Chapter 11 Plan Confirmation

Finally, the bill proposes certain additional requirements for confirmation of a plan, including that the plan:

  • continues the payment of all retiree benefits regardless of whether there has been a modification to those benefits during the Chapter 11 bankruptcy.
  • provides for recovery of claims from any modification of retiree benefits as well as for the recovery of damages payable for the rejection of a CBA.
  • requires that any purchaser of all or substantially all of the property under the plan to (a) preserve jobs of the employees of the debtor, (b) maintain the terms and conditions of employment of the employees of the debtor, and (c) assume or match the pension and health benefit obligations of the debtor to the retirees of the debtor.
  • furthers the goals of Chapter 11 as defined by the bill: the preservation and continuation of the business as well as the preservation of jobs. If there are multiple plans, the bill would have the court select the plan it determines best preserves jobs and worker interest as opposed to the current consideration of the preferences of creditors and equity security holders in selecting the plan.

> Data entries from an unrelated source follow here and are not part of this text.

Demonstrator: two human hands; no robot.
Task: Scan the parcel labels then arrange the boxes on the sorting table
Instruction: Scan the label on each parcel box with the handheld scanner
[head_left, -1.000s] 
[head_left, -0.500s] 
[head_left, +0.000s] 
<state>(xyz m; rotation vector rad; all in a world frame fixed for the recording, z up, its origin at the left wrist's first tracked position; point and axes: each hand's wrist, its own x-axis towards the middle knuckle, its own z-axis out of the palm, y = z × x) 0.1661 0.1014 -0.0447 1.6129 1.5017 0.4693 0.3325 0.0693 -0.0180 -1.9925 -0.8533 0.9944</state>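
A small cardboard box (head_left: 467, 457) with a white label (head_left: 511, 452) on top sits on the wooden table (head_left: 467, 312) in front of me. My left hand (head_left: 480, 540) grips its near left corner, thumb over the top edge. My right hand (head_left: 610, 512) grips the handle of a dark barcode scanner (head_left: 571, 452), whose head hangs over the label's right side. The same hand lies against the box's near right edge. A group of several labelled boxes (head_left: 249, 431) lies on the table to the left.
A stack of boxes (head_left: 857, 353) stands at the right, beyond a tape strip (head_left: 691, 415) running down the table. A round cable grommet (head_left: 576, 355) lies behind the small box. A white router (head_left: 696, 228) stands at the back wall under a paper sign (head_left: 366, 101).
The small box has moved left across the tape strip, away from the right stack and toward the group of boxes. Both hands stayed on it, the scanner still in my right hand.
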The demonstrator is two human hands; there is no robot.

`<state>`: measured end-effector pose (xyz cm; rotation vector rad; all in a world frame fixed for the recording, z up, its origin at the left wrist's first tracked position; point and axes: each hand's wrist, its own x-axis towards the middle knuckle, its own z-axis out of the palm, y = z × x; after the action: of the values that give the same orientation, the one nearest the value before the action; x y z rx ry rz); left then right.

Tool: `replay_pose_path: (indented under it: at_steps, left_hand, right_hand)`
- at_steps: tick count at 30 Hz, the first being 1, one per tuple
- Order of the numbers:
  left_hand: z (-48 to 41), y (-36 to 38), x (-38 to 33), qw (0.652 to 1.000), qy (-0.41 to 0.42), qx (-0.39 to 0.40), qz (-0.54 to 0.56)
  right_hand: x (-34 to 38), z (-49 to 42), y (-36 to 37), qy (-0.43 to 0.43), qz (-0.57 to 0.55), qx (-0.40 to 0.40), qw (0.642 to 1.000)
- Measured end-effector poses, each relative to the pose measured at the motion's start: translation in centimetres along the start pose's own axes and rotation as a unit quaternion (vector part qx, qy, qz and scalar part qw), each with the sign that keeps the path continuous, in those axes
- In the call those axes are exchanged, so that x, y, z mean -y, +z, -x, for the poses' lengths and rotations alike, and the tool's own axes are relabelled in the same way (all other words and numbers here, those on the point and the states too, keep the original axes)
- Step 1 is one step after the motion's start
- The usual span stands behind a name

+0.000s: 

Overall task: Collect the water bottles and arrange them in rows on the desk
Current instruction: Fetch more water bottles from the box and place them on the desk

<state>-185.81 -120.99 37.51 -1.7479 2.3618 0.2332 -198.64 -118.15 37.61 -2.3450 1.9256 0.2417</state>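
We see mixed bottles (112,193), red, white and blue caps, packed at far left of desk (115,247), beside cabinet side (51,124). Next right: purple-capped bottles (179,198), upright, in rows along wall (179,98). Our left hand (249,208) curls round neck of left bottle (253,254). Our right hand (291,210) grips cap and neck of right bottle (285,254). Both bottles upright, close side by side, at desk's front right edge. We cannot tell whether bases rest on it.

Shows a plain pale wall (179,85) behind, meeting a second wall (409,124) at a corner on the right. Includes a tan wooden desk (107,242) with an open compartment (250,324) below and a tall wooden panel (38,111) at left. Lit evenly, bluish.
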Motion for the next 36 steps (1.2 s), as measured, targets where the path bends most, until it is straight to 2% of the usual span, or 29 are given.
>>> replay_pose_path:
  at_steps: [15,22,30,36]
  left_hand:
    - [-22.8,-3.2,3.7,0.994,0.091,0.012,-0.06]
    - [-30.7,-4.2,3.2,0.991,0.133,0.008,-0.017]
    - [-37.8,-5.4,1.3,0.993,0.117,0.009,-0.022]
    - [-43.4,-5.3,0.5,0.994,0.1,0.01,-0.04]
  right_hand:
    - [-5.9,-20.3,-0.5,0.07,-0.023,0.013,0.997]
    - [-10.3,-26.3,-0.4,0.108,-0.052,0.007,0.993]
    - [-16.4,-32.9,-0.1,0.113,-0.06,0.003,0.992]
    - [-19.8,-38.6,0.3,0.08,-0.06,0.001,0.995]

If enacted into law, H.R. 7370 would represent the most sweeping changes to the Bankruptcy Code since the 2005 amendments ushered in by the Bankruptcy Abuse Prevention and Consumer Protection Act (BAPCPA) of 2005. Senator Durbin introduced S. 4089, H.R.'s 7370 Senate-equivalent, in the Senate on June 25, 2020 (full text here). Since then, the Republican-controlled Senate has yet to act on the bill.

We will continue to monitor the progress of this proposed legislation and provide further updates. While it is too soon to offer any concrete speculation about the bill's future, it is not unreasonable to posit that much of it will depend on the outcome of the November election.

Footnote

1. Protecting Employees and Retirees in Business Bankruptcies Act of 2020, H.R. 7370, 116th Cong. § 203(a) (2020).